__PROBLEM TO WORK ON__:
Beginning with the top line of the listing below, give again every line up to and including the line with "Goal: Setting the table"; pictures do not belong in the copy.

__PROVIDED DATA__:
=====

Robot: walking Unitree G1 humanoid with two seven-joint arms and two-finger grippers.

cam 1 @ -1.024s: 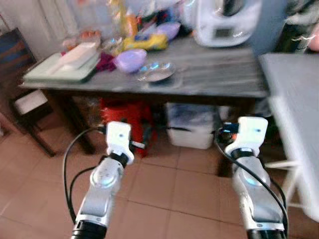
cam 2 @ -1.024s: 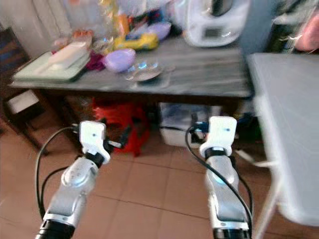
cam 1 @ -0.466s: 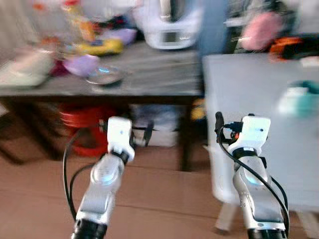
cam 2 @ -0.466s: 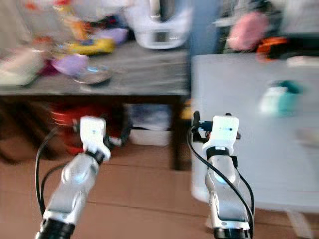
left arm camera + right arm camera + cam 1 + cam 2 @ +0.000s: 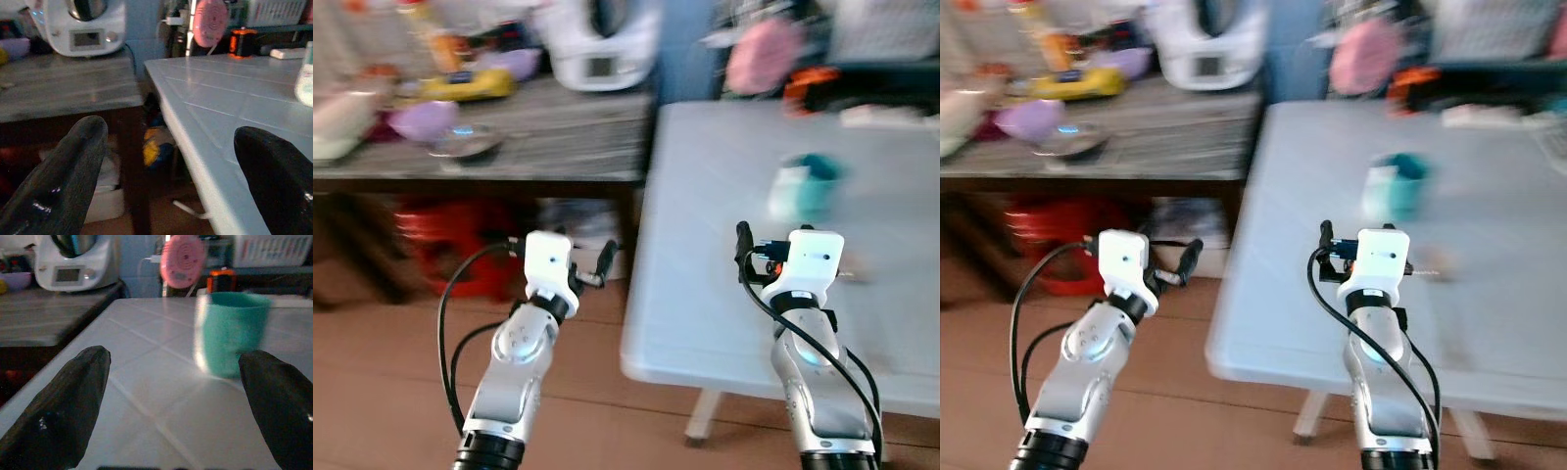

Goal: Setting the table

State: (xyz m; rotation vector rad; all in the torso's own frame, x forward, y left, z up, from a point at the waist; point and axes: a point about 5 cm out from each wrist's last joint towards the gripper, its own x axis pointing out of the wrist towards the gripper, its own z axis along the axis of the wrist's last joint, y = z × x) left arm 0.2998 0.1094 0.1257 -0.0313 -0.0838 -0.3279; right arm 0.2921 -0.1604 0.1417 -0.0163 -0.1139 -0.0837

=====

__ANSWER FOR THE TASK__:
Robot: walking Unitree G1 humanoid with two seven-joint arms and two-finger grippers.

cam 1 @ -1.024s: 
cam 2 @ -1.024s: 
cam 1 @ -0.466s: 
cam 2 @ -0.466s: 
left arm camera + right arm camera + cam 1 + cam 2 @ +0.000s: 

Goal: Setting the table

What the exercise required has been answered in full.